Copy the data below exactly.

— Material provided —
◆ ◆ ◆

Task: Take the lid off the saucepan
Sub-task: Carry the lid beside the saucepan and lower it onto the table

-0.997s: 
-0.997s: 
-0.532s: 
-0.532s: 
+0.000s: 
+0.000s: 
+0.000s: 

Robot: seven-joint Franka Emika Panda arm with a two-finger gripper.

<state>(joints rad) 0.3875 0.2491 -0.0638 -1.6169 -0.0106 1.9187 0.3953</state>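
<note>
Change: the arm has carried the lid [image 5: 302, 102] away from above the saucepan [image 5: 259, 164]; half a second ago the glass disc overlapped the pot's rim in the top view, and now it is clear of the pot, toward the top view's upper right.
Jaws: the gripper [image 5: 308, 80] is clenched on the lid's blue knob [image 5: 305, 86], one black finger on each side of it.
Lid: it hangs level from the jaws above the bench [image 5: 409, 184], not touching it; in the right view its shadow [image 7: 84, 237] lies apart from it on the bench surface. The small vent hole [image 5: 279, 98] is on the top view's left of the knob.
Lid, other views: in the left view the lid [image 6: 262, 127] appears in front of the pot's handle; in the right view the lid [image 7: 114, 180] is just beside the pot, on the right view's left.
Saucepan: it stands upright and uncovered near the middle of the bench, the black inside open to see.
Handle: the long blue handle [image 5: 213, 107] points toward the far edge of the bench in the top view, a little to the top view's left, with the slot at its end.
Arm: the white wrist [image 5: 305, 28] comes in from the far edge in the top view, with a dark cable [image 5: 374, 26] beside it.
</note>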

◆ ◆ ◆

— Response area —
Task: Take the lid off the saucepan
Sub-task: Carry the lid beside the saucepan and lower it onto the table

-0.997s: 
-0.997s: 
-0.532s: 
-0.532s: 
+0.000s: 
+0.000s: 
+0.000s: 

Robot: seven-joint Franka Emika Panda arm with a two-finger gripper.

<state>(joints rad) 0.3875 0.2491 -0.0638 -1.6169 -0.0106 1.9187 0.3953</state>
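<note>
Change: the arm has carried the lid [image 5: 302, 102] away from above the saucepan [image 5: 259, 164]; half a second ago the glass disc overlapped the pot's rim in the top view, and now it is clear of the pot, toward the top view's upper right.
Jaws: the gripper [image 5: 308, 80] is clenched on the lid's blue knob [image 5: 305, 86], one black finger on each side of it.
Lid: it hangs level from the jaws above the bench [image 5: 409, 184], not touching it; in the right view its shadow [image 7: 84, 237] lies apart from it on the bench surface. The small vent hole [image 5: 279, 98] is on the top view's left of the knob.
Lid, other views: in the left view the lid [image 6: 262, 127] appears in front of the pot's handle; in the right view the lid [image 7: 114, 180] is just beside the pot, on the right view's left.
Saucepan: it stands upright and uncovered near the middle of the bench, the black inside open to see.
Handle: the long blue handle [image 5: 213, 107] points toward the far edge of the bench in the top view, a little to the top view's left, with the slot at its end.
Arm: the white wrist [image 5: 305, 28] comes in from the far edge in the top view, with a dark cable [image 5: 374, 26] beside it.
</note>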

No more output will be produced.